The timing issue is also something that FCB’s Hamilton and BBH’s Purce are seeing.

“Dynamic creative is often perceived to take a longer time to produce and because budgets are so tight, timings are tight and you get such little time to turn it around,” said Hamilton. “Unless all of that is explained crystal clear and upfront, they’re just going to get the guy in the booth and record whatever they were going to record anyway.”

Purce added: “The only issue we tend to run into is timing. And, quite often, we find out about dynamic audio quite late in the process. When we get the media plan, often we’re like, ‘oh, there’s dynamic audio’, which can be a bit of a curveball.”

Switching the mindset

Grey’s Kenrick acknowledges the barriers that exist due to a lack of understanding and lack of time available to explain dynamic creative, but feels it’s about proving to clients and creatives why they should be actively thinking about.

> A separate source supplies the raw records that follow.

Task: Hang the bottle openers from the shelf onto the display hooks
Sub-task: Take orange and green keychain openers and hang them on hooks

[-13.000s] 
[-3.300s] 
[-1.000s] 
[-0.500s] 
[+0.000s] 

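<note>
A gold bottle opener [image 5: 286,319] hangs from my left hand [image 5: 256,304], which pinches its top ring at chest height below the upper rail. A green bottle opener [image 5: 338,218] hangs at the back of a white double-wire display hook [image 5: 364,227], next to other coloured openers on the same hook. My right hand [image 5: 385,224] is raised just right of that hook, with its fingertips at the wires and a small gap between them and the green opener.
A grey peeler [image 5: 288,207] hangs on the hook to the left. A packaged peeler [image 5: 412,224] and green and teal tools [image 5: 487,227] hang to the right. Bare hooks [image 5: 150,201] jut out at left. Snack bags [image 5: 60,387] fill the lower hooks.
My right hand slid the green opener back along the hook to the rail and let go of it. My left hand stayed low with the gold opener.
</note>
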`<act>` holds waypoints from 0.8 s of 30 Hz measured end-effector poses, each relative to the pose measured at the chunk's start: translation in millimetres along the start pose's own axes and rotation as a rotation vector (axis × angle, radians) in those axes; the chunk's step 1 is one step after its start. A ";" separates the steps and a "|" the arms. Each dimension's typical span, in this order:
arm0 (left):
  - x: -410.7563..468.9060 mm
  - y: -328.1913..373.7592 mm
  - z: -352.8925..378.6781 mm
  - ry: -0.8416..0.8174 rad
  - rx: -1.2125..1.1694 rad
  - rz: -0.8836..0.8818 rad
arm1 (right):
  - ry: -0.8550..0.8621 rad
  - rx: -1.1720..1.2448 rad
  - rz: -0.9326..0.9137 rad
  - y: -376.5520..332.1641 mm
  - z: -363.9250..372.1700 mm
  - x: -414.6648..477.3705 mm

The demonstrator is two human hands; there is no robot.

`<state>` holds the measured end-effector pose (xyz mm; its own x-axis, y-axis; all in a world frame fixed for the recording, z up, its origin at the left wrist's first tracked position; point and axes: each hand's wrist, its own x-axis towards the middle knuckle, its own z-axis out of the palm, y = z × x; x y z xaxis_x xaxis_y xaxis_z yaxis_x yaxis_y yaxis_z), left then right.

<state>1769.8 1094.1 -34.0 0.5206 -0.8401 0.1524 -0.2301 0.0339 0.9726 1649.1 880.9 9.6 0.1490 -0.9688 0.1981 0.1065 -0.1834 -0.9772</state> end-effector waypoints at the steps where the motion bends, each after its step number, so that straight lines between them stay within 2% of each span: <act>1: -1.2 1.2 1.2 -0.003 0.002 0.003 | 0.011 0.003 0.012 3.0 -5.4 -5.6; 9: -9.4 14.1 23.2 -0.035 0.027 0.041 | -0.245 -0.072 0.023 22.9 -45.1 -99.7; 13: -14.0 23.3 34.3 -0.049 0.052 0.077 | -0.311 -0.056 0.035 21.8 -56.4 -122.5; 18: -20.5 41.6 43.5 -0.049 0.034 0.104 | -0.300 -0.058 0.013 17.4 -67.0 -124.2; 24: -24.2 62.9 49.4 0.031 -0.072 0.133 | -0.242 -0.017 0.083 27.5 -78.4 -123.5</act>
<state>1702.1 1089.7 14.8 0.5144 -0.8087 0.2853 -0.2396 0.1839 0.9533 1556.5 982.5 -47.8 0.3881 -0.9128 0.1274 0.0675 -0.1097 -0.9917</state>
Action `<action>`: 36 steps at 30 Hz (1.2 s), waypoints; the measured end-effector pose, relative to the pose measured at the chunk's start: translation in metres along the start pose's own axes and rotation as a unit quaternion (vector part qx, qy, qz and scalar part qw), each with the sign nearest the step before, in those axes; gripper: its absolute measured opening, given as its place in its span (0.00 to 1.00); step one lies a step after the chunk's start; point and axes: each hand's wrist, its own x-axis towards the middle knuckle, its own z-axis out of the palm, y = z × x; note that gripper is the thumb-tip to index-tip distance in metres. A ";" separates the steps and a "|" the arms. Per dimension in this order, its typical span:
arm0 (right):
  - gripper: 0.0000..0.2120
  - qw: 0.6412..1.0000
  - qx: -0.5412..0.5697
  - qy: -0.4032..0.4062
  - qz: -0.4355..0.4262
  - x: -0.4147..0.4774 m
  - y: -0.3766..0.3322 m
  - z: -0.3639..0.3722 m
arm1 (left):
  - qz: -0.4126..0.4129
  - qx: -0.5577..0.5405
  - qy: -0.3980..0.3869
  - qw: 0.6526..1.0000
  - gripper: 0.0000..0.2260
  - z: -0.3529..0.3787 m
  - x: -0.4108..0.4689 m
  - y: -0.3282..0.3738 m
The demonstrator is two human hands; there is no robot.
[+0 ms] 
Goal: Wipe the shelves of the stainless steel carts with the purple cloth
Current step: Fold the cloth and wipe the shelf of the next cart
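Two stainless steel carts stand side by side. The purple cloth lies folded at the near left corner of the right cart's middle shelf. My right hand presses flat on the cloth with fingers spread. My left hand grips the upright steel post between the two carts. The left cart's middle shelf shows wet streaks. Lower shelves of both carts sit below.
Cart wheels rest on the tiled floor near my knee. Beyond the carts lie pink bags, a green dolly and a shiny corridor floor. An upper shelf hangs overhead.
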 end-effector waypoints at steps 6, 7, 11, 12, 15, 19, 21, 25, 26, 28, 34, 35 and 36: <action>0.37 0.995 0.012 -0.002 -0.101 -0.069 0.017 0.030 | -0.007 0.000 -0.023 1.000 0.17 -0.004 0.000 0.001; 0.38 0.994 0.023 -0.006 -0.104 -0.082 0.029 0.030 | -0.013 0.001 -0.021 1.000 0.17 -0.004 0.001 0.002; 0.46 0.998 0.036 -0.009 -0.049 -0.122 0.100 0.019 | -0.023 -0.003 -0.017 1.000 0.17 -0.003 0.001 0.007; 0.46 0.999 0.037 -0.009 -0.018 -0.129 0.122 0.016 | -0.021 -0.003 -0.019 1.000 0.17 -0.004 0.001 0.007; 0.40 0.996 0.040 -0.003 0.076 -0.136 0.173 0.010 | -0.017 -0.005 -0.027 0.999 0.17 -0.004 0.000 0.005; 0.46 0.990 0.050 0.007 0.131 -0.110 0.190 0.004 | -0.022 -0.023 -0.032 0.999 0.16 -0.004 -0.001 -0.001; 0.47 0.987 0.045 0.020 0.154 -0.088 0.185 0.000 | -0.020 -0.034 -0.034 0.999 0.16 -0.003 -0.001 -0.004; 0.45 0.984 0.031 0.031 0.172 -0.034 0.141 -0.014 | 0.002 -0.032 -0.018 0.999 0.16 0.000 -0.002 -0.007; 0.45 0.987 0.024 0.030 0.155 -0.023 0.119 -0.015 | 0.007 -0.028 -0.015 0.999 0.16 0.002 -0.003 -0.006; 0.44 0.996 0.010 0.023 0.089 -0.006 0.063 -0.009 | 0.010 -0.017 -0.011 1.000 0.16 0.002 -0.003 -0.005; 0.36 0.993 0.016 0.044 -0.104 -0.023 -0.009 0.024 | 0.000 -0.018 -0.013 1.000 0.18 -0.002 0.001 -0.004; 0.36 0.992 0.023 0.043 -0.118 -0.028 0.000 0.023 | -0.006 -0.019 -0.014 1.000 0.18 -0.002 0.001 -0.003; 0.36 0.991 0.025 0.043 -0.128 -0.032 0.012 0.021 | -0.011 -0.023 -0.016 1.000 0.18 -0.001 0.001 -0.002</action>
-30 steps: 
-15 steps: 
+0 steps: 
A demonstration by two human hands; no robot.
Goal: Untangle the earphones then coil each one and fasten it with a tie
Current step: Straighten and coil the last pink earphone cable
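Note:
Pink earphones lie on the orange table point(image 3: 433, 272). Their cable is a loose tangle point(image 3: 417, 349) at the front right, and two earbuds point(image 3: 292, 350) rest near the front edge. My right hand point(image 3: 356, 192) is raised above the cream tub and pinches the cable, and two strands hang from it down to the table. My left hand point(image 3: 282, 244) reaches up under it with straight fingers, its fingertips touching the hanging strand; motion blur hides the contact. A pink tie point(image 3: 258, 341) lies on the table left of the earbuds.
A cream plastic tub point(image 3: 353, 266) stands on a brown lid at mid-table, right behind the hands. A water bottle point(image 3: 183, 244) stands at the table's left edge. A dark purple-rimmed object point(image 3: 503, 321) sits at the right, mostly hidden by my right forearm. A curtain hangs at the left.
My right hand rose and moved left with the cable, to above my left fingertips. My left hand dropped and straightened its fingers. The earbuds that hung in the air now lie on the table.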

“The more that our clients see results from dynamic creative campaigns, the earlier they then start factoring it into their campaign development. And the same goes for creative teams: when they do something in the past, they start to get a feel for how to use it,” said Kenrick.

“We recently did a campaign with A Million Ads and, as soon as we had the brief from the client, it was actually the creatives that came up with the idea that it could work well with dynamic.”

According to UM’s McAllister, at the moment even when brands do build an understanding of dynamic creative, “addressable dynamic is seen as a tactical response”. Instead, McAllister would like to see dynamic as the way that his clients think about everything they do, in a truly dynamic by default fashion. 

“You come up with an overarching advertising concept, and you think about personalising it to the audience at every single touchpoint,” he added. “Even if it’s a TV or cinema ad that isn’t going to be assembled dynamically, you should still be thinking about the different versions you can run at different times that speak to different parts of your audience.”